I’ve e-mailed to ask how I (and other customers) can know for sure that we’re not getting expired drugs, so we’ll see how they respond.

Meanwhile, Bowdu’s skin and feet are no longer swollen and pink thanks to the antibiotic shot and the Ketoconazole, but now his paw pads seem to be cycling through another phase of grodiness. This yeasty overgrowth really is hard to control! We wipe his ears every day with Novalsan Otic, and while there’s considerably less gunk coming out of those orifices, his ears still exude unpleasant odors. We’ve tried shampooing his feet with two brands of pet shampoo so far, but his paw pads get crusty again within days.

I just bought a bottle of Selsun Blue and bathed his feet with it today. There was a noticeable slickness to the texture of his bald skin where the shampoo had soaked for 15 minutes, so I hope that means the selenium sulfide is working.

He has about five days of Ketoconazole left.

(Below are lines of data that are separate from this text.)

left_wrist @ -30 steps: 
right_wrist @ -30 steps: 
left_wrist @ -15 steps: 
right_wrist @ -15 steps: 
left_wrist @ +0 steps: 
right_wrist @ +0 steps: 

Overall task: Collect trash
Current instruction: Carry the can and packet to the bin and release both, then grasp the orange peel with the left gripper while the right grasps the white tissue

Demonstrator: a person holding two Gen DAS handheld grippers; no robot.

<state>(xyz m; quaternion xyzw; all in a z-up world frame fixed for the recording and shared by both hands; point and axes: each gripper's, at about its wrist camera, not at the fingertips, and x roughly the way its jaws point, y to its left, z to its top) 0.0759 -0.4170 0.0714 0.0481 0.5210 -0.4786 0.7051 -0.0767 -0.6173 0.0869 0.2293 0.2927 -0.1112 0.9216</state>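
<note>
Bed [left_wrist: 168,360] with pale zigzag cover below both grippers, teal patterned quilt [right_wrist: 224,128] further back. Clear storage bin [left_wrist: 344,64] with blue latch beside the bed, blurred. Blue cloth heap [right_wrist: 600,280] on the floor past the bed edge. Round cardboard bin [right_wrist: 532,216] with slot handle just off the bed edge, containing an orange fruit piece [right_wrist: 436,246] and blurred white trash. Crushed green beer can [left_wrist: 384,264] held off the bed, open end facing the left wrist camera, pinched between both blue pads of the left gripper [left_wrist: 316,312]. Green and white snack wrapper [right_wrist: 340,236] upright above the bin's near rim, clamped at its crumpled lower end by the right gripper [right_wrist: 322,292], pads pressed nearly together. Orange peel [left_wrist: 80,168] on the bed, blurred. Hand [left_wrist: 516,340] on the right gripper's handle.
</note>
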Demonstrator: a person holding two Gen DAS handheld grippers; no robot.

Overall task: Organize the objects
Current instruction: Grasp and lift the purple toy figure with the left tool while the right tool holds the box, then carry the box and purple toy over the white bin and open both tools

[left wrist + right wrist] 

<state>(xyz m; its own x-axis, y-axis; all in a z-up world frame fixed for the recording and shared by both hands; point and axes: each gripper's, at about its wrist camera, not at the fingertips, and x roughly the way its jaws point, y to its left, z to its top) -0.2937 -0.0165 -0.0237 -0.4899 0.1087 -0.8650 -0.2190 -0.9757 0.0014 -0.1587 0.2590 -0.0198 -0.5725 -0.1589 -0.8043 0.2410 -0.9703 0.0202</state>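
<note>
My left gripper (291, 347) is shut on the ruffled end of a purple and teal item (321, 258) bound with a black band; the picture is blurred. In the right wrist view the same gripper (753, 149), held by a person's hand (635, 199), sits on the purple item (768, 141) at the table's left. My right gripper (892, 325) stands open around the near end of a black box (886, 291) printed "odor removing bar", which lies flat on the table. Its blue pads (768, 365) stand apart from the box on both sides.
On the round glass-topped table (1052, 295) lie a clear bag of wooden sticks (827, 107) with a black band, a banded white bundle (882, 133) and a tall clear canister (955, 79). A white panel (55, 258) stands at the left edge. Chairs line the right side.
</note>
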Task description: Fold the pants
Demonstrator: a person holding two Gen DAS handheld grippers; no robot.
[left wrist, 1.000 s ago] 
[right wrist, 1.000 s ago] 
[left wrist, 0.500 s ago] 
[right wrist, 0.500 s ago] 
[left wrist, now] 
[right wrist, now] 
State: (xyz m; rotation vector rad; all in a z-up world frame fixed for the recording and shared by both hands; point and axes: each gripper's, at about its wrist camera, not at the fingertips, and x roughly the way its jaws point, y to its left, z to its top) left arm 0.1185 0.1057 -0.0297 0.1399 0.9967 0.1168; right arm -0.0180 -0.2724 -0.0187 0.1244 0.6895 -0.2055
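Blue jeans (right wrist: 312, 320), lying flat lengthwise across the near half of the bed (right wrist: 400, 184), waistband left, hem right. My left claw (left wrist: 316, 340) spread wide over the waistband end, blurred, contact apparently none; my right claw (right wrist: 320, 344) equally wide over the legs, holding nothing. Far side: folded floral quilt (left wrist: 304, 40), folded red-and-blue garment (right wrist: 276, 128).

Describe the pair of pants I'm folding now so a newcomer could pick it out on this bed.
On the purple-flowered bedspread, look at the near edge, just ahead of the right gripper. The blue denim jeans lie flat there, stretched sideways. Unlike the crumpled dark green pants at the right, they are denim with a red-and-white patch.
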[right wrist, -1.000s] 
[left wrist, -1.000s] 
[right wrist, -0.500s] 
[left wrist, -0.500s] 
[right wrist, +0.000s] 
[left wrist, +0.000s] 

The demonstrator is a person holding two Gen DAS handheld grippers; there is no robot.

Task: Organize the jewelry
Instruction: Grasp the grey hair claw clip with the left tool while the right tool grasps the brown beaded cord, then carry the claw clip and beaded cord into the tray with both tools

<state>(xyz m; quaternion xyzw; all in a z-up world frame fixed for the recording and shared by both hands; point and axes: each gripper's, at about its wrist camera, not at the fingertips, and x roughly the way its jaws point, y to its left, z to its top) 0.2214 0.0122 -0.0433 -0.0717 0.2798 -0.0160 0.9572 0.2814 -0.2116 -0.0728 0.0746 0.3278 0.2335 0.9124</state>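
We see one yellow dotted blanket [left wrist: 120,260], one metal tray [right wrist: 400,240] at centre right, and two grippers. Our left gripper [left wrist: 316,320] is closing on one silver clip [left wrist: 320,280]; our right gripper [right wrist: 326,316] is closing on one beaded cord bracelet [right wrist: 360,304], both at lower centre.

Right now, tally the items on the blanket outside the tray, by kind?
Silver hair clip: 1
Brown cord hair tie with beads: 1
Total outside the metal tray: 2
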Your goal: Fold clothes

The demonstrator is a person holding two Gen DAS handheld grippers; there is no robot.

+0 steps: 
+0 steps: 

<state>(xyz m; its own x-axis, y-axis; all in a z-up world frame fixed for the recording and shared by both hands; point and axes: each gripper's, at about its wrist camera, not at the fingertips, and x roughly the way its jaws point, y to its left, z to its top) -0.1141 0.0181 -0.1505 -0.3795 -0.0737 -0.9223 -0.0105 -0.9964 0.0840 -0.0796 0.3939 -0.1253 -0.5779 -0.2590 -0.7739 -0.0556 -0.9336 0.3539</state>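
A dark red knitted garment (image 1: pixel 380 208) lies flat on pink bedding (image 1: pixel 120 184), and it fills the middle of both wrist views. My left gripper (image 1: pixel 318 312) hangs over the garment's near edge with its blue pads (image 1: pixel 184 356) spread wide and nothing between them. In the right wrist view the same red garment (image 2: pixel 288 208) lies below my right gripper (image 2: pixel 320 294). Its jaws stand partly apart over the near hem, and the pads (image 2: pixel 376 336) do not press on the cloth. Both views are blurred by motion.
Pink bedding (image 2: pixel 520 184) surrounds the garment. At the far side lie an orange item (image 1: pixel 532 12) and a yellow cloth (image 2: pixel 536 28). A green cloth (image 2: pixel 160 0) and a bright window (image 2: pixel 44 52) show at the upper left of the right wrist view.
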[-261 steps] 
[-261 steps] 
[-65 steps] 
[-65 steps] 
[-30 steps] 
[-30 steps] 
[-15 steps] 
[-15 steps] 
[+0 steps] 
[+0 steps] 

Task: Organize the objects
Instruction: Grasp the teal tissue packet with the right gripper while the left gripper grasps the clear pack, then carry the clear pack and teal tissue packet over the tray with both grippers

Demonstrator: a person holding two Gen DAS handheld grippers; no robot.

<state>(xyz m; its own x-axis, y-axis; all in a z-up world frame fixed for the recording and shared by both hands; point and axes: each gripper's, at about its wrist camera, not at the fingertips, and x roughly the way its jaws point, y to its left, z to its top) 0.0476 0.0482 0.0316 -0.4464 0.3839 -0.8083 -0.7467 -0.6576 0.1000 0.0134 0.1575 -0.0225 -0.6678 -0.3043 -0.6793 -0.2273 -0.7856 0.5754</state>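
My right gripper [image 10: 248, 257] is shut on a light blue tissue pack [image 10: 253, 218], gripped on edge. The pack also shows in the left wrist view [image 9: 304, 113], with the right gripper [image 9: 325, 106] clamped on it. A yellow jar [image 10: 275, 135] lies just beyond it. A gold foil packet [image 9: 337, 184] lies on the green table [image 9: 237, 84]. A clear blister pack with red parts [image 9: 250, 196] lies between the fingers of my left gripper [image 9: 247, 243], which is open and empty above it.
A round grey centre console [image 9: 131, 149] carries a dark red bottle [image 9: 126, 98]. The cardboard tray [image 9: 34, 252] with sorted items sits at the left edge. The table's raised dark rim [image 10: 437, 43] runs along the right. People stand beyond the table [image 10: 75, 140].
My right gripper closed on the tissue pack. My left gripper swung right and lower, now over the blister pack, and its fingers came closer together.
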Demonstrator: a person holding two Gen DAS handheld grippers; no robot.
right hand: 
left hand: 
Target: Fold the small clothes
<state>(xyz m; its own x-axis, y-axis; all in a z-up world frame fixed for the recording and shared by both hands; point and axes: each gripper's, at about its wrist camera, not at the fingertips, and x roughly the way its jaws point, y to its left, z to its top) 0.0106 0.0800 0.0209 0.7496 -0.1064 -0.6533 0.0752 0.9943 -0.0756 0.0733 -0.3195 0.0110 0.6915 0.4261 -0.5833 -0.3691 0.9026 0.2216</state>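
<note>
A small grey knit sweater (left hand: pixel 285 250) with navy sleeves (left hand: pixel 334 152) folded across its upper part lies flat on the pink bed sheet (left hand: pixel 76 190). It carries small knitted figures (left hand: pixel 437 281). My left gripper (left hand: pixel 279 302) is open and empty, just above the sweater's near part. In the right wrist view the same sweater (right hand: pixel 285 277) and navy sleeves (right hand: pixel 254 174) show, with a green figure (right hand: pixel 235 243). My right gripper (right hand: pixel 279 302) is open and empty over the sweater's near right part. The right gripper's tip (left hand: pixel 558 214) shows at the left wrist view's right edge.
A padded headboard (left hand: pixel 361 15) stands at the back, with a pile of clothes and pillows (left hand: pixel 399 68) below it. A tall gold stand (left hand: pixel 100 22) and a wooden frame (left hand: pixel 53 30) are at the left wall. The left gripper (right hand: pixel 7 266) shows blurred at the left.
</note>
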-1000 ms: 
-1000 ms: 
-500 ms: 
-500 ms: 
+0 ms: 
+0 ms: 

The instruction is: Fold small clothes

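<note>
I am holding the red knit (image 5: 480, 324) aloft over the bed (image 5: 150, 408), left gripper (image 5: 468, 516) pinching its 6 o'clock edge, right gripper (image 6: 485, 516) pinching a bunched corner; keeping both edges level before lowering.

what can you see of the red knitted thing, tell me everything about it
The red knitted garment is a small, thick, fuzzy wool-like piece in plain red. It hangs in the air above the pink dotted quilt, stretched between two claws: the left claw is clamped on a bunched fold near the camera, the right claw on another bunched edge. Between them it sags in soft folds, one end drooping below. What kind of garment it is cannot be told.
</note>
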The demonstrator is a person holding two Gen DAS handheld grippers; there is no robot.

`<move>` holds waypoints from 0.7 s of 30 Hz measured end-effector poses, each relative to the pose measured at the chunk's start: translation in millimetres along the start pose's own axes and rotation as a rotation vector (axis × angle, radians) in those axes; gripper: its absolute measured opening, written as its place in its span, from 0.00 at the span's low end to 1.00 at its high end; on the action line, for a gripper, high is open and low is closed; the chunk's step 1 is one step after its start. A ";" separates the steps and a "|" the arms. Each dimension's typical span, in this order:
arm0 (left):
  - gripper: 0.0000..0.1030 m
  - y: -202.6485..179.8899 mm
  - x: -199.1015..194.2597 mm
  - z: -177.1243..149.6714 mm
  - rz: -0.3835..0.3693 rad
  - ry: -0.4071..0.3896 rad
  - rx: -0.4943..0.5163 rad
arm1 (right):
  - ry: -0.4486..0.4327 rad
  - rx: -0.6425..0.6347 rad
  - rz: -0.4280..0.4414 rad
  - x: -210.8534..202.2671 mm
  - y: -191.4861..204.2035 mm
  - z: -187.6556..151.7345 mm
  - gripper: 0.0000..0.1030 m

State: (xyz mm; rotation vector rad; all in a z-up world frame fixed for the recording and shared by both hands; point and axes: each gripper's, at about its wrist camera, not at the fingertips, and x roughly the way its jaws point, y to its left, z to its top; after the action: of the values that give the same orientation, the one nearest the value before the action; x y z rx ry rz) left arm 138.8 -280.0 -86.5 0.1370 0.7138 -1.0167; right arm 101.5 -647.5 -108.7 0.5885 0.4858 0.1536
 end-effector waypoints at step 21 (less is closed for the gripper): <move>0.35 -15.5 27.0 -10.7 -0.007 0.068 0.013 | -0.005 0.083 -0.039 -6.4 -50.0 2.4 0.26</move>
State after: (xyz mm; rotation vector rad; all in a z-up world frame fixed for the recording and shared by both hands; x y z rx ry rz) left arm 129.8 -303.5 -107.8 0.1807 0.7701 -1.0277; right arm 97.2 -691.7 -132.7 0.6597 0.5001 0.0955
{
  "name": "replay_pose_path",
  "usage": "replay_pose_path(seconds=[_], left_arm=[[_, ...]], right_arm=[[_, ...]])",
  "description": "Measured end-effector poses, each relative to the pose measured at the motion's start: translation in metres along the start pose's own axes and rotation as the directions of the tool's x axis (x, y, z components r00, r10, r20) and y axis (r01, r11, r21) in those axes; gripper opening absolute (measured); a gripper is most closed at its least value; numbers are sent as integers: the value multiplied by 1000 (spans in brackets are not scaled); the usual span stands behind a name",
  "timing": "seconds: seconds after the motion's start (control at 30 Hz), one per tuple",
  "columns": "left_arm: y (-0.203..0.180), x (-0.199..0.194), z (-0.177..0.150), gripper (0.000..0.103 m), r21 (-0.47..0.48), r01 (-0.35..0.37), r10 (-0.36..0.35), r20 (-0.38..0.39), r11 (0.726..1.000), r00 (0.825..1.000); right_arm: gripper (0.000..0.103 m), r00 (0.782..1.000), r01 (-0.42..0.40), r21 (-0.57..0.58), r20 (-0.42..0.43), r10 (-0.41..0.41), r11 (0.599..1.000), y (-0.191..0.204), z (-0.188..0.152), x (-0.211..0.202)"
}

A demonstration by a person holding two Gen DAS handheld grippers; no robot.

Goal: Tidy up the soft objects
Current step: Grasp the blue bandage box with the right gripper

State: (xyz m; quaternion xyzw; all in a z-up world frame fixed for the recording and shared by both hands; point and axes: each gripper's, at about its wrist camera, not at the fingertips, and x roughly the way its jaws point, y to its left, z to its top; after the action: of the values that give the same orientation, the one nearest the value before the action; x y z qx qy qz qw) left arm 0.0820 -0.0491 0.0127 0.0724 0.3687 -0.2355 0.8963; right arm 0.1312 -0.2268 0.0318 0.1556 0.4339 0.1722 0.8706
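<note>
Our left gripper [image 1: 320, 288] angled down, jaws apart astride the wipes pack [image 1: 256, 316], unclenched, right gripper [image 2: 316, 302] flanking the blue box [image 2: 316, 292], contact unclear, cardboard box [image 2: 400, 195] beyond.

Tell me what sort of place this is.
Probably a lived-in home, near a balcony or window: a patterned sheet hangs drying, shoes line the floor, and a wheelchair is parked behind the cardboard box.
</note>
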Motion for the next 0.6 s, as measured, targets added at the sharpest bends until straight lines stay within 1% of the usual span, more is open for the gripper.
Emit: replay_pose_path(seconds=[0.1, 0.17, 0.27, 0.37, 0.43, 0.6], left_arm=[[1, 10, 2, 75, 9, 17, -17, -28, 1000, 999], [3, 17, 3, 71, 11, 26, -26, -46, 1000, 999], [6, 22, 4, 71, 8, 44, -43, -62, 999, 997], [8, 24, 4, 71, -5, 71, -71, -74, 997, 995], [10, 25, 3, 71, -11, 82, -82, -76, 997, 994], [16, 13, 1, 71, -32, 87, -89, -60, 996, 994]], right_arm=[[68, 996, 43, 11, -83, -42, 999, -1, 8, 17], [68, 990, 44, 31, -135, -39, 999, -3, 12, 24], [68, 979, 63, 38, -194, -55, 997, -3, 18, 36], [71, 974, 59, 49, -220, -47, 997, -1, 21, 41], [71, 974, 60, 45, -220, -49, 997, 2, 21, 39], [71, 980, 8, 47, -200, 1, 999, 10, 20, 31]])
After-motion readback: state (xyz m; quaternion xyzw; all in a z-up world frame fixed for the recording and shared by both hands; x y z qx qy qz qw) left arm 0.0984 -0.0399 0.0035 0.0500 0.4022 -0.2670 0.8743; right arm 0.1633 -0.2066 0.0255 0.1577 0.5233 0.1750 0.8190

The weather is finally turning autumnal.

He’s cone-free at the park again. When he can remain cone-free at home for 24 hours without inflicting any major damage to himself, I’ll finally be able to stop stressing over this… until the next allergy season.

Photo taken 21 October 2010

Edit 24 October 2010: Also, as for this crap?

Screen capture from my e-mail inbox

That’s not my dog, but a generic Shiba Inu picture that’s designed to look like any amateur’s digital snapshot. And it’s creepy when an automated text generator asks me how my dog is doing, by name. It’s even weirder and borderline offensive when your customer service representative asks over the telephone, in her most blase, this-is-my-job-and-I-don’t-really-care tone of voice, So, how’s Bowdu doing? and ends the call with Give Bowdu a hug for us. You really don’t know my dog at all, do you, if you’re suggesting that I give him hugs and kisses on behalf of a total stranger. The very thought — HA! I doubt most shoppers turn to online pharmacies for a “personalized” experience, because any attempts to make it seem so just come across as disingenuous. Please, don’t bother.